## [Task details]
Each line from the opening of the listing below through the line that contains "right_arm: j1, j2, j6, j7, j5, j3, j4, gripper" is to be output exactly as written.

## [Data segment]
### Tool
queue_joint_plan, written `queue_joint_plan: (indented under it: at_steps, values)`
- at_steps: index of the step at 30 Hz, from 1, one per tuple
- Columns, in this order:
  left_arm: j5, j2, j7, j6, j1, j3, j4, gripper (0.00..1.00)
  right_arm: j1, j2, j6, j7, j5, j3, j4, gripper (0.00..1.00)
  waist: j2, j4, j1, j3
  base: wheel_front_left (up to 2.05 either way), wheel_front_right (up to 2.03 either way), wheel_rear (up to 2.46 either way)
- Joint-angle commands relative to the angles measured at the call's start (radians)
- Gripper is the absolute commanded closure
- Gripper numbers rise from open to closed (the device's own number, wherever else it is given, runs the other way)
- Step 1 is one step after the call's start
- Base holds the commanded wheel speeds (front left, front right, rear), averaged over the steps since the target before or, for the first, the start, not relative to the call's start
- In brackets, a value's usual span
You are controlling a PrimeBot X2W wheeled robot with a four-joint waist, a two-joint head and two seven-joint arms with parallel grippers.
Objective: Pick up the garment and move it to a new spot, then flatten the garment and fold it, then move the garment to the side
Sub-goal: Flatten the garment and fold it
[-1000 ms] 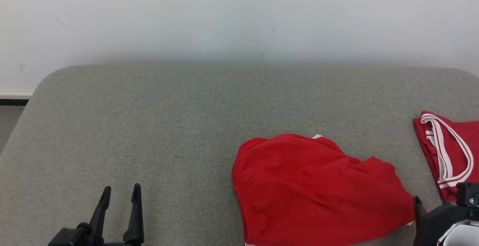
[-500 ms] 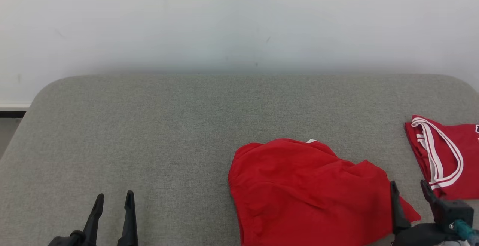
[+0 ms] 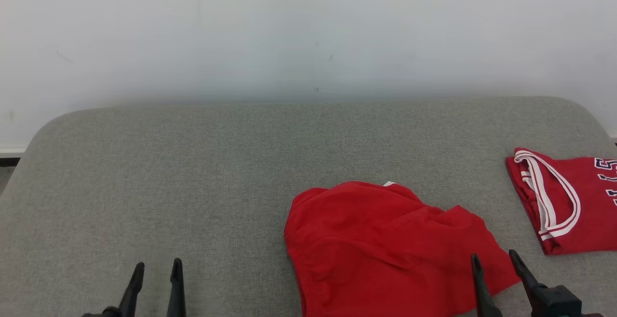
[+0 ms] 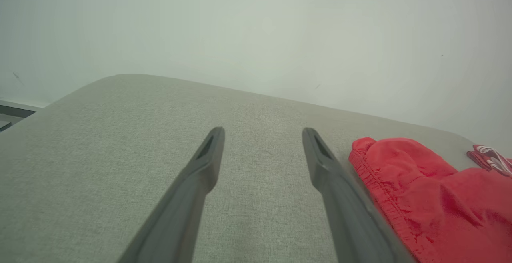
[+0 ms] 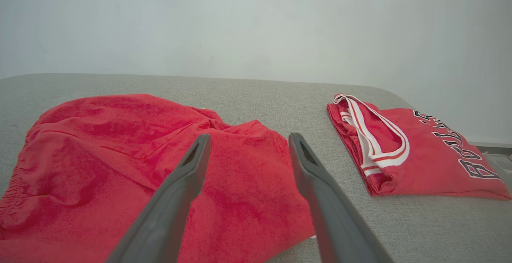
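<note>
the right claw (image 3: 493, 255) had swung in over the red shorts (image 3: 376, 240), spread and empty like the left claw (image 3: 158, 262); pickup looked next.

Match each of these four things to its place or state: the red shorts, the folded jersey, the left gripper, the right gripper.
1. red shorts
2. folded jersey
3. left gripper
4. right gripper

A. jaws open over bare grey surface
B. lying at the far right, white trim
C. rumpled, right of centre
D. jaws open at the shorts' right corner

Pairs: 1-C, 2-B, 3-A, 4-D.
</note>
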Motion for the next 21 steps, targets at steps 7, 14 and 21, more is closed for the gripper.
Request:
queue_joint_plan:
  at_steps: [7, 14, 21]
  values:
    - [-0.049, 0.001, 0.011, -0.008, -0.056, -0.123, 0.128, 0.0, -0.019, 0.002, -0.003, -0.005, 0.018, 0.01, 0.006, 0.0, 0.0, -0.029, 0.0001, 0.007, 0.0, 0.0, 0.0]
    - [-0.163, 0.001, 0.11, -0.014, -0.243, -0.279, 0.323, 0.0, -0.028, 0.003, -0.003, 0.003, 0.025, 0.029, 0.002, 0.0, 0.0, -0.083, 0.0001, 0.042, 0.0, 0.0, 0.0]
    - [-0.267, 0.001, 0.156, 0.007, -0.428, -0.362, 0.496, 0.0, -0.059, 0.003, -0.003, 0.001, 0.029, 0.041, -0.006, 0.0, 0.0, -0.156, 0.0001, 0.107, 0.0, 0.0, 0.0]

## [Solution]
### Tool
queue_joint_plan, written `queue_joint_plan: (indented under it: at_steps, values)`
- at_steps: index of the step at 30 Hz, from 1, one per tuple
- Columns, in this order:
  left_arm: j5, j2, j7, j6, j1, j3, j4, gripper (0.00..1.00)
  right_arm: j1, j2, j6, j7, j5, j3, j4, gripper (0.00..1.00)

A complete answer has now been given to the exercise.